Case Study 1 - Cyclistic Bike-share
The data has been made available by Motivate International Inc. for case study purpose at below link
Introduction
Following are my detailed analysis and findings for Google Data Analytics Certification course for Case Study 1 - Cyclistic Bike-share.
In this case study, I used Cyclistic Bike-share data to analyze how annual members and casual riders use Cyclistic bikes differently, determine trends, and make 3 top recommendations to stakeholders based on those findings. R programming and R Studio are used for this analysis as total of 4 million+ row of data is not possible with excel spreadsheet. 8 charts from analysis and findings as well as R script are included at the end of this analysis.
To answer the key business questions, I follow
· the steps of the data analysis process: ask, prepare, process, analyze, share, and act.

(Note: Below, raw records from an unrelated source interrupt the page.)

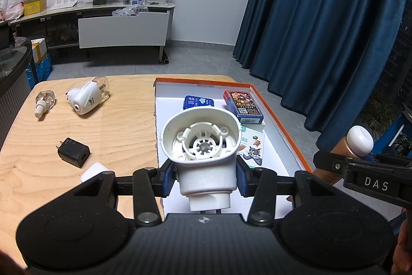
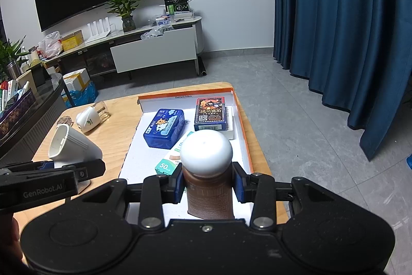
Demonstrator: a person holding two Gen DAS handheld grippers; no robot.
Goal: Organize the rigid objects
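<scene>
My left gripper [image 1: 206, 178] is shut on a white plastic plug-in device [image 1: 203, 143], its hollow end facing forward, held over the near part of the orange-rimmed white box [image 1: 280, 125]. My right gripper [image 2: 209, 186] is shut on a brown bottle with a white cap [image 2: 206, 153], also above the box [image 2: 240, 125]. Inside the box lie a blue tin [image 2: 164, 129], a dark card box [image 2: 211, 111] and a cartoon-printed pack [image 1: 253, 148]. In the right wrist view the white device [image 2: 72, 146] and the left gripper [image 2: 64, 172] appear at the left.
On the wooden table [image 1: 116, 125] left of the box lie a white plug-in vaporizer [image 1: 88, 96], a small clear bottle [image 1: 45, 101], a black charger [image 1: 73, 151] and a white block [image 1: 94, 170]. Blue curtains [image 1: 322, 30] hang at the right; a TV cabinet stands behind.
</scene>
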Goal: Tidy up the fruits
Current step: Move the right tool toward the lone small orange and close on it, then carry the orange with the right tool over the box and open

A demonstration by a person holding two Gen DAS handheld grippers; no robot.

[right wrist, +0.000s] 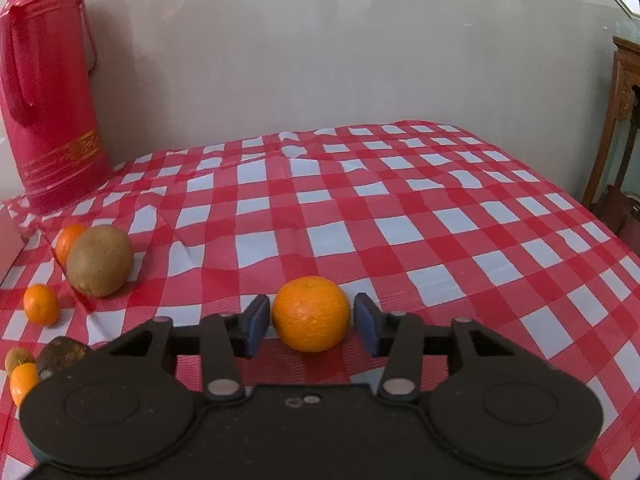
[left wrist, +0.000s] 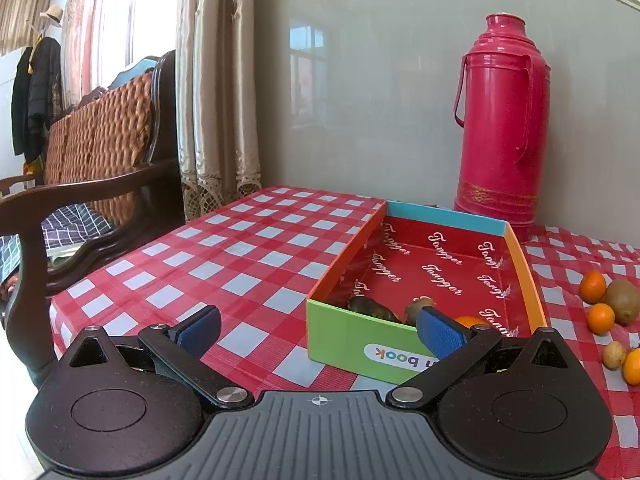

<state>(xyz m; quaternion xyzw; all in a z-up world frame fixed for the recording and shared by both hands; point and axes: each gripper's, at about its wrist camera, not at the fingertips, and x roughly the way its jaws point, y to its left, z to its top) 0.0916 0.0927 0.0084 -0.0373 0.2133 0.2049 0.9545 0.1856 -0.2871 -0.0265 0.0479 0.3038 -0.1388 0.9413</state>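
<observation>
Right gripper (right wrist: pixel 311 324): nearest item; blue fingers (right wrist: pixel 256 325) set either side of a mandarin (right wrist: pixel 311 313), a thin gap showing at each side, not yet pinching.
Left gripper (left wrist: pixel 318 334): fingers spread wide, nothing between them, hanging over the near end of the box.
Box (left wrist: pixel 352 342): open cardboard, red lining, on the checked surface (right wrist: pixel 400 216); a few fruits lie at its near end.
Loose fruit: kiwi (right wrist: pixel 100 261) and small mandarins at near left, well apart from the box in this view.
Thermos (right wrist: pixel 44 92): red, far left, by the wall.
Step in hand: grasping the mandarin.
Next move: likely pinch firmly, lift, carry left to the box.
</observation>
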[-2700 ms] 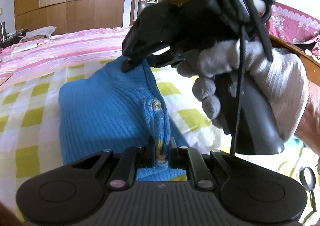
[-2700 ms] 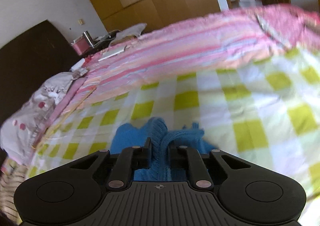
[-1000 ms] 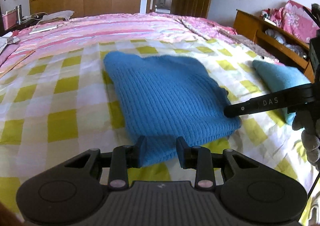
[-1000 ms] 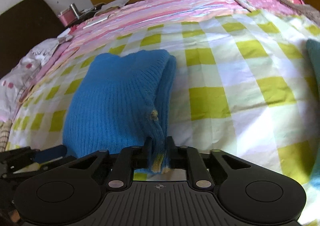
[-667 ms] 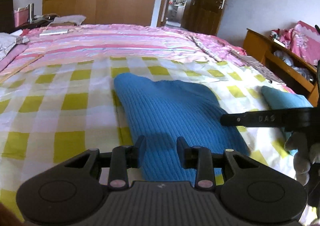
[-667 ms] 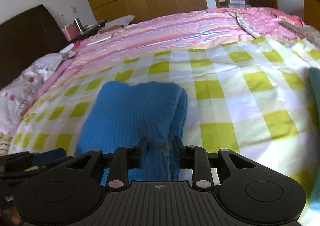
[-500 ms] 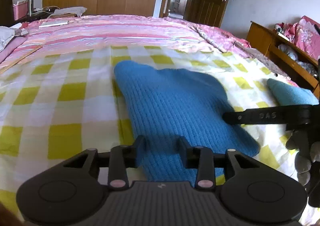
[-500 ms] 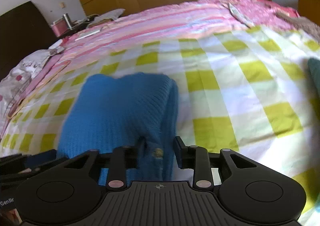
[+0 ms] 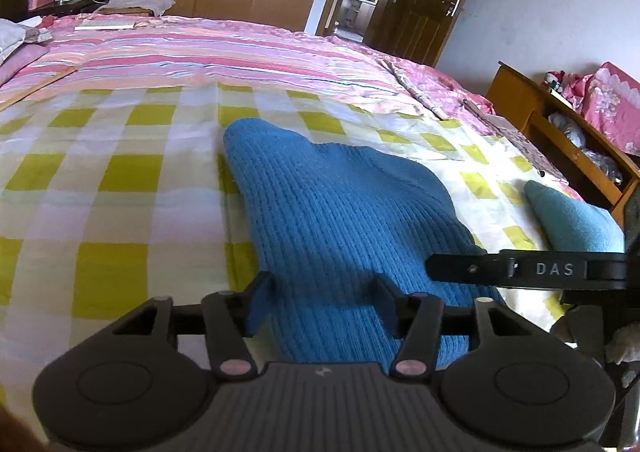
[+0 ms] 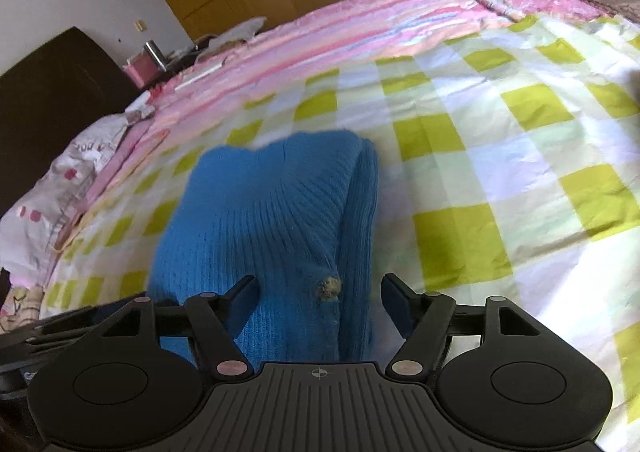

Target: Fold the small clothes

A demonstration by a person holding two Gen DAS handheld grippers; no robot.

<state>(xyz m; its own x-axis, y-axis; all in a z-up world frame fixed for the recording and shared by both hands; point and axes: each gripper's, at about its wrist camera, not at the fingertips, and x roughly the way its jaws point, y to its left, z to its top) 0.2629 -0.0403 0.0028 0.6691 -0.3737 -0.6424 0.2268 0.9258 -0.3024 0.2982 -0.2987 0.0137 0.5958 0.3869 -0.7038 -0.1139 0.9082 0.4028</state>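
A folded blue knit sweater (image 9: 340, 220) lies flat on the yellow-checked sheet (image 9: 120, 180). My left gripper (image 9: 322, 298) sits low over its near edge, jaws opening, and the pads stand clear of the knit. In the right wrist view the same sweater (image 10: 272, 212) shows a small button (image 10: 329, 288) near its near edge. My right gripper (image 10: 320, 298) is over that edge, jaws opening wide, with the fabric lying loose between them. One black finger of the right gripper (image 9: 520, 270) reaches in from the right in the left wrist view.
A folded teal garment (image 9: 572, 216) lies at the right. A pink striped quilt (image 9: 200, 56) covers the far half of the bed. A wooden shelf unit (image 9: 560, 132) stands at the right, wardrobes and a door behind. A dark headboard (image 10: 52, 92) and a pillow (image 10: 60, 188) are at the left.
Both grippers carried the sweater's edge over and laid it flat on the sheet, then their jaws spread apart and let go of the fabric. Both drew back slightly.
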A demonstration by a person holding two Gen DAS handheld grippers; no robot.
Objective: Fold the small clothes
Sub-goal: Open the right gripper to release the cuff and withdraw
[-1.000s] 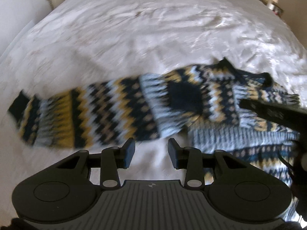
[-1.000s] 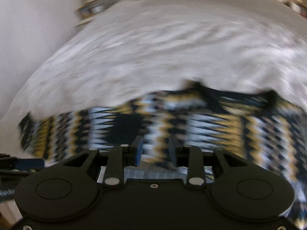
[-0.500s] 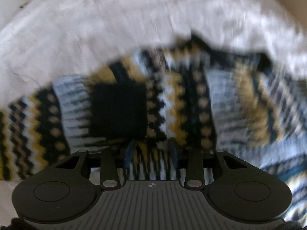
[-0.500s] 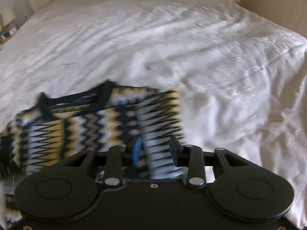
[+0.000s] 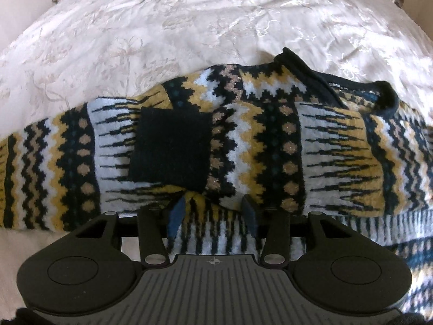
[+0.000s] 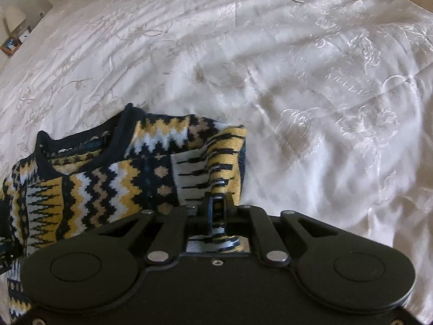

· Case Study Roadmap tables — including guiding questions and key tasks — to stay on the right path.
Scenario
You are a junior data analyst working in the marketing analyst team at Cyclistic, a bike-share company in Chicago. The director of marketing believes the company’s future success depends on maximizing the number of annual memberships. Therefore, your team wants to understand how casual riders and annual members use Cyclistic bikes differently. From these insights, your team will design a new marketing strategy to convert casual riders into annual members. But first, Cyclistic executives must approve your recommendations, so they must be backed up with compelling data insights and professional data visualizations.
Characters and teams
Cyclistic: A bike-share program that features more than 5,800 bicycles and 600 docking stations. Cyclistic sets itself apart by also offering reclining bikes, hand tricycles, and cargo bikes, making bike-share more inclusive to people with disabilities and riders who can’t use a standard two-wheeled bike. The majority of riders opt for traditional bikes; about 8% of riders use the assistive options. Cyclistic users are more likely to ride for leisure, but about 30% use them to commute to work each day.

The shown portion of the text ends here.